From the CO2Science archive: Climate models typically predict CO2-induced global warming will increase the frequency and severity of thunderstorms. Consequently, hail frequency and intensity are also expected to rise in the future. A test of this model-based hypothesis was recently performed by Ni et al. (2017) for China. Using data from 2,254 locations that they obtained from the Chinese National Meteorological Information Center, the eight researchers examined trends in both the occurrence of hail days (frequency) and the mean size of hail (intensity) over the period 1980-2015.

Paper reviewed: Ni, X., Zhang, Q., Liu, C., Li, X., Zou, T., Lin, J., Kong, H. and Ren, Z. 2017. Decreased hail size in China since 1980. Scientific Reports 7: 10913, DOI:10.1038/s41598-017-11395-7.

In discussing their findings, Ni et al. report that probability density function (PDF) analyses revealed there was “a clear shift” in hail sizes between the early (1980-1997) and latter (1998-2015) half of the record, where the probability of small hail sizes (<5 mm) increased, whereas for larger sizes (>20 mm) it decreased. Time series of hail parameters confirmed the PDF findings. Consistent with the increased probability of small hail sizes in recent years determined by PDF, Figure 1 (panel a-c) shows that the proportion of all hail events with sizes greater than or equal to 5, 10 and 20 mm has significantly decreased over the past 35 years.

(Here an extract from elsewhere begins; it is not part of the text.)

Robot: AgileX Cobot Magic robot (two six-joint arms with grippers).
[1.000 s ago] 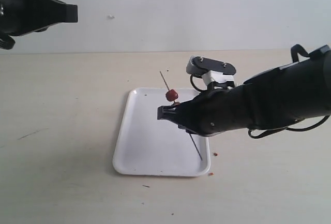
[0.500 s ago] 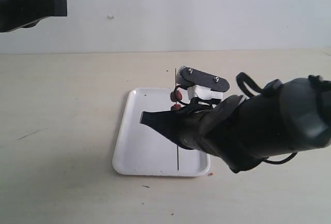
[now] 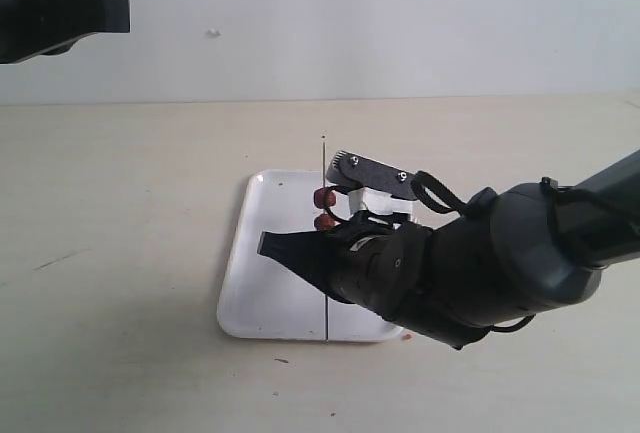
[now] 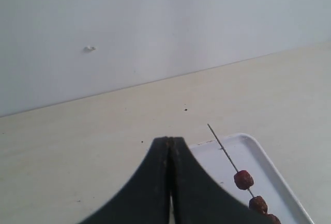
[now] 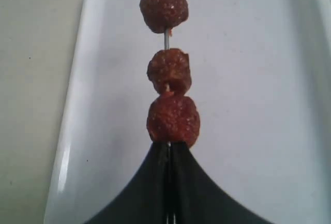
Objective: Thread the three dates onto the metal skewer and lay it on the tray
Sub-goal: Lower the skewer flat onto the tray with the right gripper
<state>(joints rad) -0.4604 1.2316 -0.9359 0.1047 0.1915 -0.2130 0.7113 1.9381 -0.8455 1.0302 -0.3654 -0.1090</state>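
The three dates [image 5: 169,71] are dark red, wrinkled and roundish. They sit in a row on the metal skewer [image 5: 166,40] — two touching, the third a little apart. The thin grey rod, pinched in the closed right tool [image 5: 168,146], runs over the tray [image 3: 250,263], which is white and glossy with a low rim. The rod's tip shows beyond the far rim. Whether rod and tray touch cannot be told.

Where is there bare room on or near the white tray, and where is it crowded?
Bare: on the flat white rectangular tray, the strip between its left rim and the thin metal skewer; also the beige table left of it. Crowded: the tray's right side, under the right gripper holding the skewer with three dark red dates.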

Also shown in Figure 1 is a time series of the annual mean size of hailstones during hail events at all 2,254 stations where the hail size was ≥20 mm (panel d). This parameter has declined by a statistically significant 1.7 mm per decade. Because hail-induced property damage is mainly derived from large hailstones of 20 mm or more, this suggests there may well have been an alleviation of hail-induced property damage over the past three and a half decades. Similarly, trends in hail events with hail sizes of ≥10 mm also declined over the period of record, albeit at a smaller 0.7 mm per decade rate (panel d).

In light of all the above, Ni et al. conclude that these observational changes “imply a weakened [frequency and] intensity of hailstorms in China in recent decades.” And that finding does not bode well for climate models, which predict that just the opposite should be occurring.

Figure 1. Time series of hail size parameters. (a) Interannual variations of the proportion of all hail events with hail size ≥5 mm over plateau, foothill, and plain regions of China; (b) same as (a) but for the proportion of all hail events with hail size ≥10 mm; (c) same as (a) but for the proportion of all hail events with hail size ≥20 mm; (d) annual mean size of hailstones in hail events with hail size ≥20 mm at all 2,254 stations; (e) same as (d) but for hailstones in hail events with hail size ≥10 mm. Source: Ni et al. (2017).